Activity ▸
Copy the entire listing exactly.

Information supplied ▸
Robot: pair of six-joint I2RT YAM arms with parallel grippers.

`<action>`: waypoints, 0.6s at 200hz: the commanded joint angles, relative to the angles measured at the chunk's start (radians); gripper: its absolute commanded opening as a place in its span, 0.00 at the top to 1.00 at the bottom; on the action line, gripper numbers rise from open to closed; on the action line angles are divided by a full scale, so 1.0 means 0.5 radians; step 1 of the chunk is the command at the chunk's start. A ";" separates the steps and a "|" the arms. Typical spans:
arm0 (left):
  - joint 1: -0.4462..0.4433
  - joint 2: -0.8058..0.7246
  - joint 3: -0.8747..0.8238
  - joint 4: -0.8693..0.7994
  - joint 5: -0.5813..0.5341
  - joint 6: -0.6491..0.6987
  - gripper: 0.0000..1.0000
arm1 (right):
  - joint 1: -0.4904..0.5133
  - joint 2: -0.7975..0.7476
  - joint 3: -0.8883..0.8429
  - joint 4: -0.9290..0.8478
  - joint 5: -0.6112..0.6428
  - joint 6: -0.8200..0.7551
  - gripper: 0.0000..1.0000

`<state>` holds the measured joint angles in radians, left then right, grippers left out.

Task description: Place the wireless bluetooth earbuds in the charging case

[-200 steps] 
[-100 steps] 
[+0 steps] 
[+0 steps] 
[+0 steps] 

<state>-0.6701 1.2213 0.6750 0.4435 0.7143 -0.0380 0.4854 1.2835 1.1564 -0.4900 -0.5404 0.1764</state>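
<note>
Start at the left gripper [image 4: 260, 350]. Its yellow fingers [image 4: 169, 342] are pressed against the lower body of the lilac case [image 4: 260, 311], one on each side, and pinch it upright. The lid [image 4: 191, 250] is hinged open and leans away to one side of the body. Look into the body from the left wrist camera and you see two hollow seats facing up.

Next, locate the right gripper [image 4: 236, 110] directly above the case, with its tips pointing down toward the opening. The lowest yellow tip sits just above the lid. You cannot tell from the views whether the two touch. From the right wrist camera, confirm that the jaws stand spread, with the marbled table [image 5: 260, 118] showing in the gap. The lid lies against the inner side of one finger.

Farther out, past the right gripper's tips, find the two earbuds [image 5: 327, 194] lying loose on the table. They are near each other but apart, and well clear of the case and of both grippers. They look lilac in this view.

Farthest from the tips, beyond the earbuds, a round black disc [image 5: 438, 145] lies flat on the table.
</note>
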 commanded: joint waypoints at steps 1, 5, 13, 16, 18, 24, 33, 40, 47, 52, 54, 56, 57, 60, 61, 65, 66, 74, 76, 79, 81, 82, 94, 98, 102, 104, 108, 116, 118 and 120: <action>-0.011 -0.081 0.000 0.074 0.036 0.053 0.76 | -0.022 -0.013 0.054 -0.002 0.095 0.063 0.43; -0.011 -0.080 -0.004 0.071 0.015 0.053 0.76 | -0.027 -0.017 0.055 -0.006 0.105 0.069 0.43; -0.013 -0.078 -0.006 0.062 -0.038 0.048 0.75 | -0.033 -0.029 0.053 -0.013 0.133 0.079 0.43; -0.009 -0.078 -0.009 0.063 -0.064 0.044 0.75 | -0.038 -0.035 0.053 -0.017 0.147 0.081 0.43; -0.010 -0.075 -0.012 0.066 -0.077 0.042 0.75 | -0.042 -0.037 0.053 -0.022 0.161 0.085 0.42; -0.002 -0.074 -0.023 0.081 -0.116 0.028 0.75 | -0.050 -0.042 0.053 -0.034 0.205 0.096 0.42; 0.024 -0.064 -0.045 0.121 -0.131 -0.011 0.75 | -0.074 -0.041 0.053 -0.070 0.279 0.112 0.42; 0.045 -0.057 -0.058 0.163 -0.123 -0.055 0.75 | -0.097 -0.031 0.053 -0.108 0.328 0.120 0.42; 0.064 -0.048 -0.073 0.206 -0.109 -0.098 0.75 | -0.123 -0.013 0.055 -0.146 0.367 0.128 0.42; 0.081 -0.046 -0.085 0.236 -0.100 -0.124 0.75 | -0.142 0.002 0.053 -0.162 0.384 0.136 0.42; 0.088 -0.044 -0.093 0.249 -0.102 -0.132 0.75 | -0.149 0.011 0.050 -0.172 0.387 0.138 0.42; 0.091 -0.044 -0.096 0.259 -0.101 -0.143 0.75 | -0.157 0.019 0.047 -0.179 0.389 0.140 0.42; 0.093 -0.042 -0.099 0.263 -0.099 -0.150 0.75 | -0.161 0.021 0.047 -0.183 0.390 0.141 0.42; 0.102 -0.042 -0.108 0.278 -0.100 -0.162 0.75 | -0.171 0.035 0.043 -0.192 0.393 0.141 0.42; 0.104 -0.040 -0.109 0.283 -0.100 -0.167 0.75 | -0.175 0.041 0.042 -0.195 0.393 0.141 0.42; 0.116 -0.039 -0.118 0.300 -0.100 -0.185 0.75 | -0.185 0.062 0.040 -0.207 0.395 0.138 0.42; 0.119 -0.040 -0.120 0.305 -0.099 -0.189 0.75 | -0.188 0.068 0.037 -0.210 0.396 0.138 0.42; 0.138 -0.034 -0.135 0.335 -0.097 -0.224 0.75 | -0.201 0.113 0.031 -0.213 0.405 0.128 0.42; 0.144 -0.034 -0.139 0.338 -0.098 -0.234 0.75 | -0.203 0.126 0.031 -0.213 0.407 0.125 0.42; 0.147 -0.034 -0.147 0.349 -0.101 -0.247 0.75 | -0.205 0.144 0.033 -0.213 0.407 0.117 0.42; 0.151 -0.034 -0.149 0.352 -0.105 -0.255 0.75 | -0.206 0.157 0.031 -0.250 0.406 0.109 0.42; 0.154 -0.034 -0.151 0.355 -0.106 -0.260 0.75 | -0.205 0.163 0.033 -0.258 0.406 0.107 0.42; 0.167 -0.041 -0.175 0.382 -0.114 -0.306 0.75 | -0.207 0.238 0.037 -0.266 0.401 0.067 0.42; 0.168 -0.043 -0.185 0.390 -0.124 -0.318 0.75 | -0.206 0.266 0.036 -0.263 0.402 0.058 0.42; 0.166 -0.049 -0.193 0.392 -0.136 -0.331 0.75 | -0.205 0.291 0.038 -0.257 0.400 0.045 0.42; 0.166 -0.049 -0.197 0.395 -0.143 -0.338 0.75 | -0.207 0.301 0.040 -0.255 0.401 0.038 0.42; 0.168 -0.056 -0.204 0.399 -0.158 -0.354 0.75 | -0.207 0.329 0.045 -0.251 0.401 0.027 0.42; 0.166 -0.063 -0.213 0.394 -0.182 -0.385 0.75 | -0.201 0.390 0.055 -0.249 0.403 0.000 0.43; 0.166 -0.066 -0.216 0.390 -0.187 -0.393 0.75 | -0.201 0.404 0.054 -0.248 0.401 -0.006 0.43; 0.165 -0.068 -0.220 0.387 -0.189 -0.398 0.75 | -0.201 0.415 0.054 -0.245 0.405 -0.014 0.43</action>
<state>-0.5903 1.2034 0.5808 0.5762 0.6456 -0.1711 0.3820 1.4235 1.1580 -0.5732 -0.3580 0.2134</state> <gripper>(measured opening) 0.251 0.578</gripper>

Expected answer ▸
Robot: pair of six-joint I2RT YAM arms with parallel grippers.

`<action>`: waypoints, 0.6s at 200hz: the commanded joint angles, relative to the angles measured at the chunk's start (radians); gripper: its absolute commanded opening as a place in its span, 0.00 at the top to 1.00 at the bottom; on the action line, gripper numbers rise from open to closed; on the action line angles are divided by a full scale, so 1.0 means 0.5 radians; step 1 of the chunk is the command at the chunk's start. A ";" separates the steps and a "|" the arms. Typical spans:
arm0 (left):
  - joint 1: -0.4462..0.4433
  - joint 2: -0.8058..0.7246
  - joint 3: -0.8747..0.8238
  - joint 4: -0.8693..0.7994
  - joint 5: -0.5813..0.5341
  - joint 6: -0.6491..0.6987
  - gripper: 0.0000..1.0000
arm1 (right):
  - joint 1: -0.4904..0.5133
  - joint 2: -0.7975..0.7476
  - joint 3: -0.8883..0.8429
  - joint 4: -0.9290..0.8478
  - joint 5: -0.6112..0.6428
  - joint 6: -0.8200..0.7551
  - gripper: 0.0000..1.0000

`<state>` holds the measured joint angles in radians, left then right, grippers left out.

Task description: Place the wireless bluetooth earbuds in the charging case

[-200 steps] 
[-100 steps] 
[+0 steps] 
[+0 steps] 
[+0 steps] 

<state>-0.6701 1.2213 0.6750 0.4435 0.7143 -0.0380 0.4854 1.2835 1.1564 -0.4900 -0.5404 0.1764</state>
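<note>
Start at the left gripper [image 4: 260, 350]. Its yellow fingers [image 4: 169, 342] are pressed against the lower body of the lilac case [image 4: 260, 311], one on each side, and pinch it upright. The lid [image 4: 191, 250] is hinged open and leans away to one side of the body. Look into the body from the left wrist camera and you see two hollow seats facing up.

Next, locate the right gripper [image 4: 236, 110] directly above the case, with its tips pointing down toward the opening. The lowest yellow tip sits just above the lid. You cannot tell from the views whether the two touch. From the right wrist camera, confirm that the jaws stand spread, with the marbled table [image 5: 260, 118] showing in the gap. The lid lies against the inner side of one finger.

Farther out, past the right gripper's tips, find the two earbuds [image 5: 327, 194] lying loose on the table. They are near each other but apart, and well clear of the case and of both grippers. They look lilac in this view.

Farthest from the tips, beyond the earbuds, a round black disc [image 5: 438, 145] lies flat on the table.
</note>
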 commanded: joint waypoints at steps 1, 5, 13, 16, 18, 24, 33, 40, 47, 52, 54, 56, 57, 60, 61, 65, 66, 74, 76, 79, 81, 82, 94, 98, 102, 104, 108, 116, 118 and 120: <action>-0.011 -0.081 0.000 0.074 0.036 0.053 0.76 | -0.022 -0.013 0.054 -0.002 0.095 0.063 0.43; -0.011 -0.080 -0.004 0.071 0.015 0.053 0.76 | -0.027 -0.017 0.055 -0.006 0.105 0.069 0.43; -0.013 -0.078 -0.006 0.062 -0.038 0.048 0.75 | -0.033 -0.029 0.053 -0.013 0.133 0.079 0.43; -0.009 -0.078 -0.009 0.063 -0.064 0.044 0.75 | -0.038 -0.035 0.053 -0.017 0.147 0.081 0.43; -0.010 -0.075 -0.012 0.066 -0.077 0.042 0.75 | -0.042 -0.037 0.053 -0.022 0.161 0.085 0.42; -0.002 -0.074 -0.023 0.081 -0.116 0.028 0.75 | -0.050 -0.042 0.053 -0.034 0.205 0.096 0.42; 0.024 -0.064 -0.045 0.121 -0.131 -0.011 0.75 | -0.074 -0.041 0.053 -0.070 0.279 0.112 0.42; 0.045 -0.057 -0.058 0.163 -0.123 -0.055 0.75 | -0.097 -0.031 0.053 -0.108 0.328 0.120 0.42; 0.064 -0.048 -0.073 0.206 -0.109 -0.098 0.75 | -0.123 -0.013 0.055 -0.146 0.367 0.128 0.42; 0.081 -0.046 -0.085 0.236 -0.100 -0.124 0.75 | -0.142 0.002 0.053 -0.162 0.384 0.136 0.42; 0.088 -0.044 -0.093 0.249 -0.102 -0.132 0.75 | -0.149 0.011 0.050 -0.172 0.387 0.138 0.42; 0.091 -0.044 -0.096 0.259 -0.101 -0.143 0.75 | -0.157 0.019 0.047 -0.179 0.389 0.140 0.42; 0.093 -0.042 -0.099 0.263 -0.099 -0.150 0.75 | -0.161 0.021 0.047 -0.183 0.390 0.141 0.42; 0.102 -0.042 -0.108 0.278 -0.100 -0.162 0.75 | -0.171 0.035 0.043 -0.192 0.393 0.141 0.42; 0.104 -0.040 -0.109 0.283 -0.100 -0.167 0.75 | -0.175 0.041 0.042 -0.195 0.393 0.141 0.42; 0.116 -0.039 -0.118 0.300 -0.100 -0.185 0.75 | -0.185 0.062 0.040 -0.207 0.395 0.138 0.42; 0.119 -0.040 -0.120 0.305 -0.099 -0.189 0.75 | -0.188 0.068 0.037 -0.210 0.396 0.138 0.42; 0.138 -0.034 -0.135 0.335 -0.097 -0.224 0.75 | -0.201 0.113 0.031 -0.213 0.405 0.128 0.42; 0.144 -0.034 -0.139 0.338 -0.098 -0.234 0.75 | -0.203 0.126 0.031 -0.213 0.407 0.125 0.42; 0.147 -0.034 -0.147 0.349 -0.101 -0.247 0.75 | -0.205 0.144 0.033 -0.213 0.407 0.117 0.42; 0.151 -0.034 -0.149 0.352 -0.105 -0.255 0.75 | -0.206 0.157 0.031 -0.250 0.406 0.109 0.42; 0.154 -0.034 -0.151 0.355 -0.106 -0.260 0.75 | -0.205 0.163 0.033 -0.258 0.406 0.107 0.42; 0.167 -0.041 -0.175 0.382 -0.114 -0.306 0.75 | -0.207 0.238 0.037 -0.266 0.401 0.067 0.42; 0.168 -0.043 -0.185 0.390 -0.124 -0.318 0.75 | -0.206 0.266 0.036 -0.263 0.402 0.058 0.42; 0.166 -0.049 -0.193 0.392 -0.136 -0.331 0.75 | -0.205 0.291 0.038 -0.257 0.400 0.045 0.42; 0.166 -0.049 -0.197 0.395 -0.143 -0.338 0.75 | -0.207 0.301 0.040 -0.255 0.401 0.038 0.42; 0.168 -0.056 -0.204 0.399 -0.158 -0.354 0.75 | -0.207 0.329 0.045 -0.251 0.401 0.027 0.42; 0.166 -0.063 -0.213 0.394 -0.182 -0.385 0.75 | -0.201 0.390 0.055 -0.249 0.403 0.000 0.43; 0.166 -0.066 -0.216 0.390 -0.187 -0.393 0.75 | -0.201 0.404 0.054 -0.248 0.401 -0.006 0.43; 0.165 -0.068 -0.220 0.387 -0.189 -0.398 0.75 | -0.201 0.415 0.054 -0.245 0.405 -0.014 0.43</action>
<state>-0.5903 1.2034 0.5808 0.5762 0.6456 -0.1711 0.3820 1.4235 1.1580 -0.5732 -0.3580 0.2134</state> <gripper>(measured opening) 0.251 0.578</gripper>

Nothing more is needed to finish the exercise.